The active ingredient in poison ivy is urushiol oil and it is found on every part of the plant and remains long after the plant has died. Once you come in contact with it, the oil bonds to your skin in 20 minutes or so. After that washing won’t do much good.

There are a couple of fairly new products that seem to help. One is Technu which is used to wash off the oil after contact. They claim it even helps after the rash erupts, but if I understand the poison ivy process correctly I don’t see how. Another product, Ivy Block, is applied prior to doing anything which may bring you into contact with poison ivy. It keeps the urushiol from binding to you skin cells.

Apparently there is no evolutionary advantage to the unpleasant after effects of contact with poison ivy. Animals such as cows and other herbivores which are most likely to feed on the plant are not sensitive to it. Apparently only humans and a few other higher primates are the only species to react.

Its berries provide food for birds and some small animals, and it provides humans with something to bitch about. :slight_smile:

Really, though, as a native plant, it does have a place in our ecology.

I have no idea. Some people are. But never, ever assume that this will be true forever. It can change at any time.

The table entitled “Relationships in Nature,” located near the bottom of this page should give you some idea of poison ivy’s ecological place.

Just as hot as you can stand it. Just be careful not to burn yourself.

It will itch like hell for a few seconds then the itch will stop,

About fifteen years ago, Boyfriend and I were out along some country road in Maine, digging up daffodil bulbs from around the cellar holes of long-gone farmhouses. We were drinking beer, so occasionally we’d go piss on a bush. It was early enough in spring that we failed to recognize the poison ivy we were digging in. Cock-chugging indeed…we were two unhappy homos for the next few weeks, I can tell ya.

Debaser, I’ve had my face swell up from it too – what misery! It happened when I was a kid and the next-door neighbor burned a field full of poison ivy. Just awful.

Ogre, why do you put trumpet creeper in with poison ivy, oak, and sumac? Is it that closely related? Are some people allergic to it?

Trumpet creeper is not related to poison ivy, but contact dermatitis from its sap is a pretty common occurrence. Some folks are allergic to it.

You know, the title to this thread would likely be the best-selling Batman comic book of all time.

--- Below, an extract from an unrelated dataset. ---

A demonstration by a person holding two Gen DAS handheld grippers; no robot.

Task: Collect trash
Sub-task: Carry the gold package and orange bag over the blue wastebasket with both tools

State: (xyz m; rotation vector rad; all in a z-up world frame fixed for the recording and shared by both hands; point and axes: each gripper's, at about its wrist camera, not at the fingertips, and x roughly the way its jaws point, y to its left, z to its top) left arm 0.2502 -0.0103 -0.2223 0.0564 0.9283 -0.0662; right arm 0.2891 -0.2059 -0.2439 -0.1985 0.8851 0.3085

I always considered myself pretty lucky when it came to poison oak, the West coast’s itchy-scratchy stuff. I ran into a tree covered with the stuff as a kid (actually, I rode my bike into it. I didn’t have much sense of balance as a kid.) and earned a bath in the laundry sink with Fells Naptha soap, but I didn’t develop a rash. I didn’t hike much, and I knew what poison oak looked like and how to avoid it, on the off chance I did venture out into the wilderness.

“Hah, hah” said poison oak. “You think you can avoid me as easily as that?” Last year, I lived in an apartment across the street from a large park, and we’re talking the kind with trails here. I’m a cat person who couldn’t have her cats in her apartment, so when I saw a friendly black kitty wandering around, of course I petted it and picked it up and such. Guess where this is going?

A couple days later, I developed some bumps on my hand. I figured that they were flea bites from the cat, or maybe spider bites, scratched at them, and tried to go on with my life. It was odd, though - they were sure lasting a long time for bug bites, and they itched so much, I had to keep some Burt’s Bees salve by the bed for when I woke up scratching. And, didn’t they start out smaller? Yeah, the damn cat gave me poison oak. For a week, I was in absolute hell over a 1-inch patch of itchyness, and just thinking about it now, a year later, makes my hand itch again. I don’t know how I’d stand getting a larger patch of it.